The first and the third missions have been examined fairly adequately in historiography. The second has not. In Ukrainian historiography there are short treatments of Molotov’s second mission by Vasiliiiev and Kulchytsky; in Russian historiography Ivnitskii and Zelenin, and in English by Watson, Davies/Wheatcroft and Kulchytsky. The best is by Kulchytsky, which although providing some insight into this pivotal event and its consequences, is brief. This incomplete treatment is in part explainable by the tendency of historians to write on developments in the second half of 1932 and early part of 1933, covering the period leading up to and including the most intense months of the Holodomor, when mist of its victims (about 3.5 million) perished.
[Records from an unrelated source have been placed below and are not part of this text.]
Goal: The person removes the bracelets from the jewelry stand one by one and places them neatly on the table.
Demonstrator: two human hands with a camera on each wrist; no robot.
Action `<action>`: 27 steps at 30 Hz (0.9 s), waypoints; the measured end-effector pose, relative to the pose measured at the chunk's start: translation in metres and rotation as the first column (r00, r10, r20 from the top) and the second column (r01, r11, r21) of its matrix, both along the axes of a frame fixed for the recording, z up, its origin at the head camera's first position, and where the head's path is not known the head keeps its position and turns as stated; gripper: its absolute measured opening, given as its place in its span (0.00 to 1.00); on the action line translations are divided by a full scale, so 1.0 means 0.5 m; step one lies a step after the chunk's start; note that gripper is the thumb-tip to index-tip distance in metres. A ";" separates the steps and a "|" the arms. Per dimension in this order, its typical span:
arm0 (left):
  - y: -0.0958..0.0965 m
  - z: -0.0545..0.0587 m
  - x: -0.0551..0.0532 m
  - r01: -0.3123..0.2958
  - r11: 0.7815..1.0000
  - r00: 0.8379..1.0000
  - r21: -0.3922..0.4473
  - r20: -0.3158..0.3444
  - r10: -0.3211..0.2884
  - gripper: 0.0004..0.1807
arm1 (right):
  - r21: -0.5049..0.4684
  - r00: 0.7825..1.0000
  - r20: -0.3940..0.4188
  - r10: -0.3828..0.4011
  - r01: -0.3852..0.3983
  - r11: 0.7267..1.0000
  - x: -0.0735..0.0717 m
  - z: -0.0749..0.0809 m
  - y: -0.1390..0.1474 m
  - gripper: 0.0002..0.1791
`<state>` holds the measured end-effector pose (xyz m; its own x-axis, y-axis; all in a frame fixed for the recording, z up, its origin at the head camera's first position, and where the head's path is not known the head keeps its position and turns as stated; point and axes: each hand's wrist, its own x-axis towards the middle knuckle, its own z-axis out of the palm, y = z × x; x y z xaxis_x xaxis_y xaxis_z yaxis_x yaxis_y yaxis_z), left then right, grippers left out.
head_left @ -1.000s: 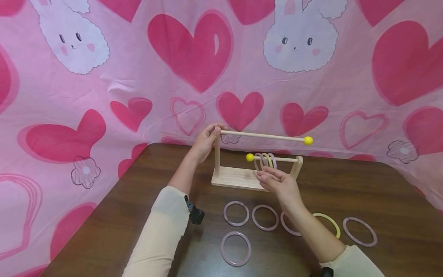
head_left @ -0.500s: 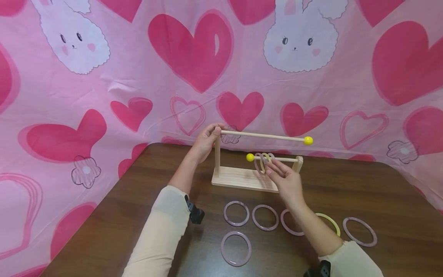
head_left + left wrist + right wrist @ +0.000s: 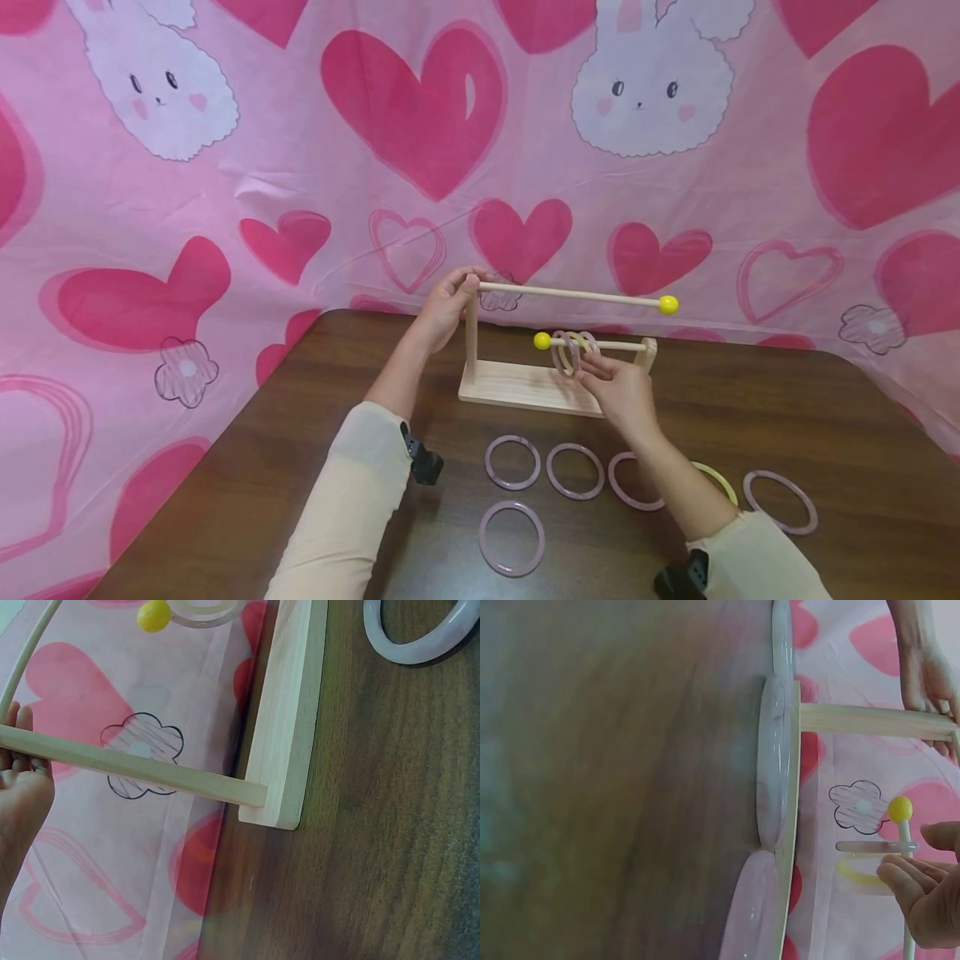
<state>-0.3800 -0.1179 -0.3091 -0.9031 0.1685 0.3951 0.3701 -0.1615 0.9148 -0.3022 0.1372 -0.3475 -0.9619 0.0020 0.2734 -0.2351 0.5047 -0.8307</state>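
Note:
My left hand grips the top of the left post of a wooden two-rod stand, where the upper rod begins. Several lavender and yellow bangles hang on the shorter lower rod, near its yellow ball end. My right hand is at these bangles, fingertips right against them. In the right wrist view, the thumb and the fairly straight fingers stand apart, beside one lavender bangle seen edge-on. Part of the yellow bangle is hidden behind the fingers.
Several lavender bangles lie flat on the dark wooden table in front of the stand. A yellow bangle there is partly covered by the right forearm. Behind the table hangs a pink cloth with hearts and rabbits.
The right hand has shifted right and slightly up to the hanging bangles. A second lavender bangle has slid left along the lower rod toward the ball end. The left hand stays put.

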 end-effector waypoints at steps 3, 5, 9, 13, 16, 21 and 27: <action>-0.001 0.000 0.000 -0.001 1.000 1.000 -0.004 -0.003 0.001 0.23 | 0.135 1.000 -0.028 0.004 0.000 0.991 -0.006 -0.002 -0.001 0.17; -0.001 -0.001 0.000 -0.001 1.000 1.000 -0.008 -0.006 0.001 0.26 | 0.217 0.999 -0.043 0.004 0.005 0.976 -0.010 -0.003 -0.002 0.16; -0.001 -0.002 -0.001 0.000 1.000 1.000 -0.010 -0.009 0.000 0.24 | 0.315 0.998 -0.064 -0.004 0.024 0.949 -0.018 -0.004 -0.006 0.13; -0.001 -0.002 -0.002 0.002 1.000 1.000 -0.011 -0.005 -0.002 0.18 | 0.328 0.998 -0.060 -0.013 0.032 0.944 -0.026 -0.005 -0.008 0.12; -0.001 -0.001 -0.001 -0.001 1.000 1.000 -0.011 0.003 0.001 0.19 | 0.334 0.998 -0.052 -0.022 0.038 0.942 -0.031 -0.007 -0.008 0.13; 0.000 0.002 0.002 0.001 1.000 1.000 -0.013 0.006 -0.001 0.22 | 0.361 0.998 -0.059 -0.016 0.036 0.932 -0.034 -0.009 -0.008 0.12; 0.001 0.002 0.003 0.011 1.000 1.000 0.004 -0.003 -0.011 0.21 | 0.381 0.999 -0.053 0.000 0.020 0.925 -0.036 -0.009 -0.009 0.12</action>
<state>-0.3784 -0.1176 -0.3083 -0.9000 0.1766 0.3986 0.3712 -0.1693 0.9130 -0.3200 0.1325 -0.3521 -0.9472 -0.1023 0.3038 -0.2650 0.7832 -0.5625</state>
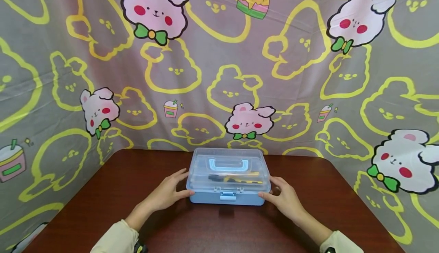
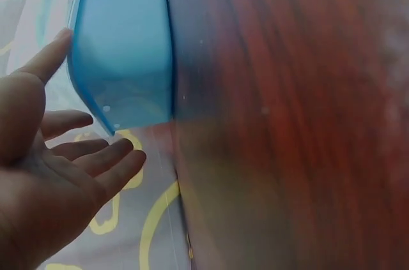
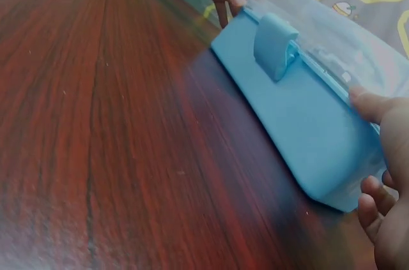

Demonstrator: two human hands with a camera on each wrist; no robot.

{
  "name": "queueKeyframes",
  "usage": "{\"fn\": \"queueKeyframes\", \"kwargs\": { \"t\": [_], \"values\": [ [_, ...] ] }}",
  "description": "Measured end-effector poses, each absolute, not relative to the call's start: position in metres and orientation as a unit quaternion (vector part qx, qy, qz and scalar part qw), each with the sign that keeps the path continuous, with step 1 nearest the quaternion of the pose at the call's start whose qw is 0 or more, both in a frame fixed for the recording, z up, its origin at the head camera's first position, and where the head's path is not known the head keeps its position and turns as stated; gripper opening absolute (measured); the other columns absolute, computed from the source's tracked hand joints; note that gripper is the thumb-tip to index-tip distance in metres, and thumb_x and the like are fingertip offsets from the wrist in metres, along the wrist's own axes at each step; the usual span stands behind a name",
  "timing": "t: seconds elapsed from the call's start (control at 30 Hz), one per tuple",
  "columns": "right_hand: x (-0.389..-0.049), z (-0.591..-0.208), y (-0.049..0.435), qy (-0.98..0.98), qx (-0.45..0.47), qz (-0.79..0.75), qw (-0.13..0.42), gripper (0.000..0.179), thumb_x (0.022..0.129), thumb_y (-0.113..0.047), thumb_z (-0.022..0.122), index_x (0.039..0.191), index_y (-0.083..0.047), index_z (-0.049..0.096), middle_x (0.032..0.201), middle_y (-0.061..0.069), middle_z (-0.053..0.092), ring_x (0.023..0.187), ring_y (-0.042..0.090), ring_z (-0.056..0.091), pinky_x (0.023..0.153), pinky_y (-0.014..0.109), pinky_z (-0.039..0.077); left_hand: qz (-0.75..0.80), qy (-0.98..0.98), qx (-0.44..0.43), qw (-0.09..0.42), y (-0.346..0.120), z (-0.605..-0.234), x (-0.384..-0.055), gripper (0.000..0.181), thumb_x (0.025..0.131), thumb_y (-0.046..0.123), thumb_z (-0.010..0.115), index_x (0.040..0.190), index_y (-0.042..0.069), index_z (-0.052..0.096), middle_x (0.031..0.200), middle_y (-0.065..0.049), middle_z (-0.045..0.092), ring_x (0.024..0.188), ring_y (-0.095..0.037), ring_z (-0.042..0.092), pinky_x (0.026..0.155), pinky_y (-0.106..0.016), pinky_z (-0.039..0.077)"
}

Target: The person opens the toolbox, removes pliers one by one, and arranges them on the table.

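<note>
My left hand [image 1: 168,188] has its fingers [image 2: 115,165] spread and relaxed beside the box, thumb on the front rim. My right hand [image 1: 286,197] lies at the opposite end, thumb likewise on the rim, fingers loosely bent; their contact with the side is unconfirmed. The blue box [image 1: 229,186] sits between both hands on a reddish-brown table [image 1: 226,230], clear lid [image 1: 202,165] down, black-and-yellow contents [image 1: 236,178] visible through it. Patterned cloth [image 1: 205,96] surrounds the table. Both forearms, in pale sleeves [image 1: 118,239], reach forward and converge.
</note>
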State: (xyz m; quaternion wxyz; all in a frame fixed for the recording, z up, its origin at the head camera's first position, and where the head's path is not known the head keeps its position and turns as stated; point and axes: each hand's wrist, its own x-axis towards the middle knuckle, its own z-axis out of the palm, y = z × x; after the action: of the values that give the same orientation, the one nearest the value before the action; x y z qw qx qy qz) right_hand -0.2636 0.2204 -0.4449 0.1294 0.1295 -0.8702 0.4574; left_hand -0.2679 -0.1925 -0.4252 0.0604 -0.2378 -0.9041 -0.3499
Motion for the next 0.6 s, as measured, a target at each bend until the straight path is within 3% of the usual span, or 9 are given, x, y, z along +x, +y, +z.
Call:
{"fn": "queueKeyframes", "kwargs": {
  "t": [0.1,0.27,0.37,0.5,0.6],
  "values": [
    [-0.266,-0.445,0.221,-0.874,0.138,0.440,0.155,0.069,0.083,-0.034,0.090,0.138,-0.002,0.064,0.123,0.007,0.066,0.096,0.019,0.067,0.082,0.040,0.055,-0.365,-0.897,-0.240,0.066,-0.195,-0.424,-0.270,0.076,0.093,0.044,0.078,0.147,-0.004,0.053,0.157,-0.026,0.040,0.141,-0.044,0.042,0.107,-0.060,0.039],
    [-0.272,-0.447,0.226,-0.873,0.166,0.422,0.179,0.072,0.085,-0.040,0.087,0.140,0.000,0.062,0.135,0.014,0.064,0.122,0.032,0.061,0.101,0.057,0.046,-0.386,-0.878,-0.266,0.098,-0.197,-0.422,-0.278,0.074,0.090,0.041,0.082,0.147,0.003,0.054,0.153,-0.016,0.048,0.134,-0.035,0.053,0.104,-0.056,0.044],
    [-0.279,-0.448,0.233,-0.857,0.209,0.428,0.195,0.069,0.085,-0.033,0.088,0.141,-0.002,0.062,0.135,0.012,0.065,0.119,0.031,0.063,0.099,0.050,0.050,-0.375,-0.872,-0.289,0.125,-0.200,-0.424,-0.282,0.071,0.089,0.038,0.084,0.146,0.008,0.056,0.152,-0.009,0.051,0.135,-0.030,0.052,0.106,-0.053,0.043],
    [-0.290,-0.446,0.241,-0.839,0.268,0.408,0.240,0.066,0.079,-0.020,0.092,0.138,-0.006,0.065,0.124,0.004,0.071,0.103,0.020,0.068,0.088,0.029,0.054,-0.313,-0.885,-0.310,0.150,-0.203,-0.424,-0.287,0.060,0.092,0.035,0.080,0.143,0.011,0.059,0.153,-0.007,0.051,0.140,-0.027,0.047,0.109,-0.051,0.040],
    [-0.297,-0.444,0.242,-0.838,0.283,0.375,0.278,0.063,0.076,-0.014,0.093,0.133,-0.004,0.069,0.120,0.004,0.073,0.104,0.019,0.068,0.090,0.026,0.052,-0.268,-0.897,-0.314,0.160,-0.206,-0.420,-0.289,0.060,0.094,0.035,0.078,0.146,0.012,0.057,0.154,-0.007,0.050,0.139,-0.025,0.048,0.109,-0.048,0.041]
  ]
}}
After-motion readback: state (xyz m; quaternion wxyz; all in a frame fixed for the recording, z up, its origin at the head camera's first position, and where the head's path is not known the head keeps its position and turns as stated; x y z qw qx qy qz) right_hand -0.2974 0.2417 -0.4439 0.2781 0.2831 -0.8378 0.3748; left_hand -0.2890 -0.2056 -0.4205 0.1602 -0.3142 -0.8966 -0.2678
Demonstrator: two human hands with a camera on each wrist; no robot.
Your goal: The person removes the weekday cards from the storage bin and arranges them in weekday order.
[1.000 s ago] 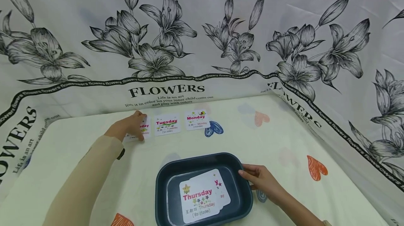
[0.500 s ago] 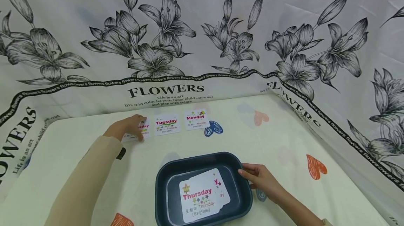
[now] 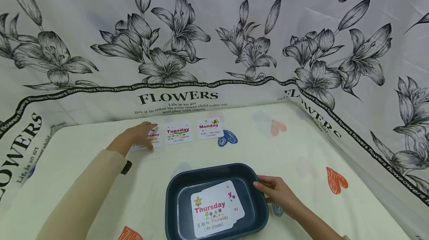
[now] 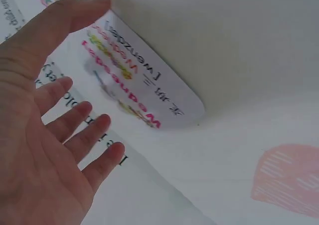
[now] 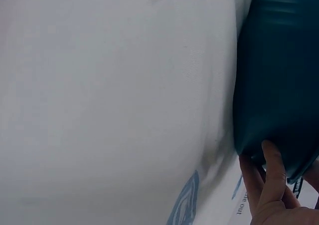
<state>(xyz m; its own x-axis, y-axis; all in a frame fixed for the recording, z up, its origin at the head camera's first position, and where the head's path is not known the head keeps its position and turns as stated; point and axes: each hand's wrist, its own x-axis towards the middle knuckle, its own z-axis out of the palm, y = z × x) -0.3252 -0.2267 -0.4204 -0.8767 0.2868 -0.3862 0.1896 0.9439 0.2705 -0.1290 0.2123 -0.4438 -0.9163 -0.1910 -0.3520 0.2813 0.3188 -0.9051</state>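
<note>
In the head view, my left hand (image 3: 135, 136) is over the Wednesday card (image 3: 155, 140) at the far left of a row and covers much of it. The left wrist view shows the thumb at the lower edge of that card (image 4: 149, 83), with the fingers spread and relaxed. A Tuesday card (image 3: 178, 133) and a Monday card (image 3: 209, 128) lie to its right, face up. My right hand (image 3: 279, 195) grips the right rim of a dark blue tray (image 3: 170, 210), thumb on top. In the tray, a Thursday card (image 3: 210, 210) overlaps another card (image 3: 239, 206), whose word is mostly hidden.
A cream cloth (image 3: 291, 150) with printed hearts covers the table. Behind and to the right rises a white curtain (image 3: 221, 61) with black flower prints. The card row lies near the table's back edge, beyond the tray.
The view has shifted slightly. My left hand stays over the Wednesday card, its forearm a little further left. My right hand keeps its hold on the tray, and the cards have not visibly moved.
</note>
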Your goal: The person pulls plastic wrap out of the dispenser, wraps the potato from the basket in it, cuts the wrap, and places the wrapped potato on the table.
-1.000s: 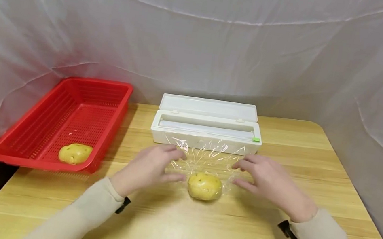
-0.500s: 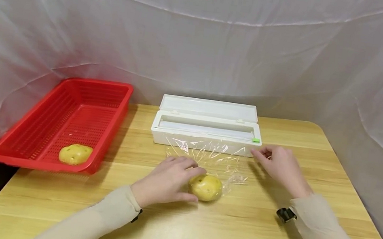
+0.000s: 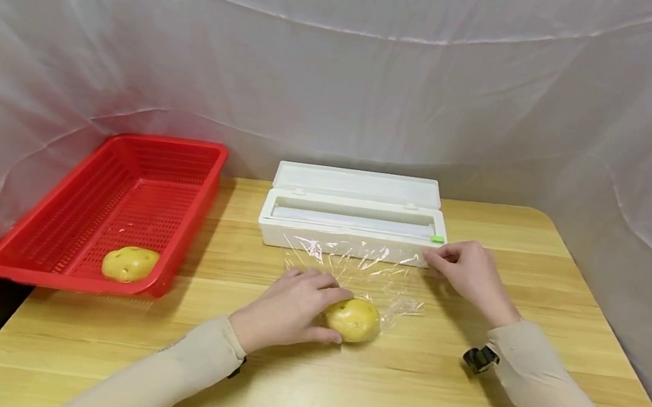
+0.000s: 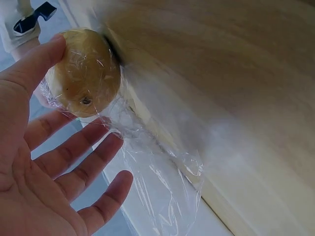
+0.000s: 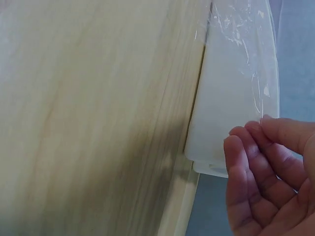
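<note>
A yellow potato (image 3: pixel 356 321) rests on the table, partly wrapped in clear cling film (image 3: pixel 375 273) that runs back to a white dispenser box (image 3: pixel 273 235). My left hand (image 3: pixel 291 310) holds the potato from its left side. In the left wrist view, the thumb lies on top of the wrapped potato (image 4: pixel 86 73) and the index finger is under it, while the other fingers spread beside the film. At the box's right front corner, my right hand (image 3: pixel 472 273) pinches the film's edge between thumb and forefinger, as the right wrist view shows. A green slider (image 3: pixel 437 238) sits just above those fingertips.
The box's lid (image 3: pixel 357 184) is raised, with the film roll (image 3: pixel 352 222) visible inside. To the left stands a red basket (image 3: pixel 211 191) holding another potato (image 3: pixel 130 264). A grey curtain (image 3: pixel 341 94) hangs behind the wooden table (image 3: pixel 373 405).
The left hand has moved right onto the potato. My right hand has gone back and right, away from the potato, to the film's edge at the box corner. Potato and box stay put.
</note>
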### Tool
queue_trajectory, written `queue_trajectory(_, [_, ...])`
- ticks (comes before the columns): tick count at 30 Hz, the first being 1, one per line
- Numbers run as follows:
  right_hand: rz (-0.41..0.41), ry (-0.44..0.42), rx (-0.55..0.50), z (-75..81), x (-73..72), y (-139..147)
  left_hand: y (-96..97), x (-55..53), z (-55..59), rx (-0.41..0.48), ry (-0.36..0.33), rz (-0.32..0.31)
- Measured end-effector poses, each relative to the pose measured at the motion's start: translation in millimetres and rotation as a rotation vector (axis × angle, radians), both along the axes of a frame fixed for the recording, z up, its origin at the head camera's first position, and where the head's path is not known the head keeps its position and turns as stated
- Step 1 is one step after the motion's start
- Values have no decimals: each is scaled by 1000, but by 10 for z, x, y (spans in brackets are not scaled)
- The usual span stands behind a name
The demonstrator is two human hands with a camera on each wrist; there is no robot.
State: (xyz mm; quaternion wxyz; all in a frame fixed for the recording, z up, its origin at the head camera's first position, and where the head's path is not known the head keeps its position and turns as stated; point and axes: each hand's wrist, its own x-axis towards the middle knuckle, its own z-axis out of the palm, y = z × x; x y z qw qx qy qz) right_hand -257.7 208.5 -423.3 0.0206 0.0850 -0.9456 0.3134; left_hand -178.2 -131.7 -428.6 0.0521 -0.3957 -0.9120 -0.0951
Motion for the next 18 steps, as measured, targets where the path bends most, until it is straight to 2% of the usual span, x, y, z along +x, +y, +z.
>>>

It is also partly explainable by the relatively sall number of documents used by these scholars in their treatments. Recently, more documents on Molotov’s late 1931 dispatch to Ukraine have become available to supplement that which has already been written about Molotov’s time in Ukraine and its consequences.
Bearing in mind that famine conditions in Ukraine were already developing at the time Molotov came to Ukraine, highlighting what he said and did during his one-week stay in Ukraine is critical to understanding how and why famine conditions intensified sharply following his departure for Moscow. Describing and analyzing thesewill shed more light on the key practices authorized to promote and encourage more aggressive grain procurement efforts by lower-level communist party members and activists. The longer-term consequences of his visit also need to be brought to light and analyzed. For one, demographers have estimated that in 1932 about 250,000 people died as a result of starvation and famine-related causes. The relationship of the central leadership in Moscow and the Ukrainian party leadership was also affected by Molotov’s visit, which I also plan to discuss in the paper. Finally, the Molotov visit and its consequences will to be placed into the larger context of our understanding of the Holodomor.